Streamer Exclusives: Lean budgets, heavy bite

While cinemas swing on series strength, SVOD players are testing edges, and gains show.

A high ambition play arrives with Weapons, a cold trail horror omnibus lacing three time frames tied to a mass vanishing. From Zach Cregger and featuring Josh Brolin and Julia Garner, the title blends fear with dramatic gravity. Opening theatrically late summer ahead of fall SVOD, it may catalyze deconstruction threads like Barbarian.

Keeping things close quarters is Together, a close quarters body horror study with Alison Brie and Dave Franco. Trapped in a far off rental as a holiday fractures, the arc observes love and green eyed envy and self harm turned somatic. It toggles from love to slime, a staged slide into codependent hell. While no platform has formally placed a date, it reads like an autumn stream lock.
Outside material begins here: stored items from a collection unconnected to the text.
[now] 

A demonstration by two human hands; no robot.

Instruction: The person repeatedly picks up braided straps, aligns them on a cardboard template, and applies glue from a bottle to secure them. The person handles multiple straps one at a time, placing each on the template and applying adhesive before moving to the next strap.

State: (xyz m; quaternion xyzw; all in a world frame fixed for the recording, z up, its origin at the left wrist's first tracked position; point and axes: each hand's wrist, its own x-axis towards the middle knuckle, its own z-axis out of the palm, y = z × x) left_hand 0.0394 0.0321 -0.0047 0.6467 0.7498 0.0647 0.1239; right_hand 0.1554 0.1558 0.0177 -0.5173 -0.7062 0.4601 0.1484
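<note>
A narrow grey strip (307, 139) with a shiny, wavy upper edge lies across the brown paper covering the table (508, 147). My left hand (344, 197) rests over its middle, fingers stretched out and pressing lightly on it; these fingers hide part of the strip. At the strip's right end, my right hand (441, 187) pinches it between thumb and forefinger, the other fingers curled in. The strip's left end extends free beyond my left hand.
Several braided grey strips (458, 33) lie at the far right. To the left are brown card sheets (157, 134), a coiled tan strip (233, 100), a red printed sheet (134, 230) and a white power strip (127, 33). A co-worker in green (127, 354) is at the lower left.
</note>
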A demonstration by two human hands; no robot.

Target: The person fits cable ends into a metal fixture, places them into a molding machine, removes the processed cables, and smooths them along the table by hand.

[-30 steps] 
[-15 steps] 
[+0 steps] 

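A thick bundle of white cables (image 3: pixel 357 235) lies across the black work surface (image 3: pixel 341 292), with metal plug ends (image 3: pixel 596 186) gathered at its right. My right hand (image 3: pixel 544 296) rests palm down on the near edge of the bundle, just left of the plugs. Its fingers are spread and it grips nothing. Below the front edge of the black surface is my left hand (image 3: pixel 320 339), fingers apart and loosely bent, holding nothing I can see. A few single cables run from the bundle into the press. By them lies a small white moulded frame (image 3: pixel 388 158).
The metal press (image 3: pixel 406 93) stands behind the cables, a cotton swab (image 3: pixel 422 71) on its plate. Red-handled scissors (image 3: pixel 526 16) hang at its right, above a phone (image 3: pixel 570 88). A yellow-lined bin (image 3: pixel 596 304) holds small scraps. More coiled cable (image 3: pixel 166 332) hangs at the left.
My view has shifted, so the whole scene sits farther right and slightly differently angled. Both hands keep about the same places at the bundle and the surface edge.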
In the mix sits Sinners, a 1930s rooted vampire folk legend anchored by Michael B. Jordan. Visualized in sepia palette with scriptural metaphor, it nods to There Will Be Blood beside Let the Right One In. The title explores American religious trauma through supernatural symbol. Early test screens tag it as a top talked streaming debut.

Additional platform indies hold in reserve: Bring Her Back, Bone Lake, and Keeper each engages grief, missing persons, and identity, with metaphor before show.

Possession Beneath the Skin: Young & Cursed

Arriving October 2 across major platforms, Young & Cursed operates as a rare duality, minimal in staging, maximal in myth. Written and directed by Andrew Chiaramonte, the film follows five strangers who wake in a remote wilderness cabin under the thrall of Kyra, a young woman possessed by the ancient biblical demon Lilith. As the hours blacken, her hold tightens, an invasive current triggering fears, fissures, and regret.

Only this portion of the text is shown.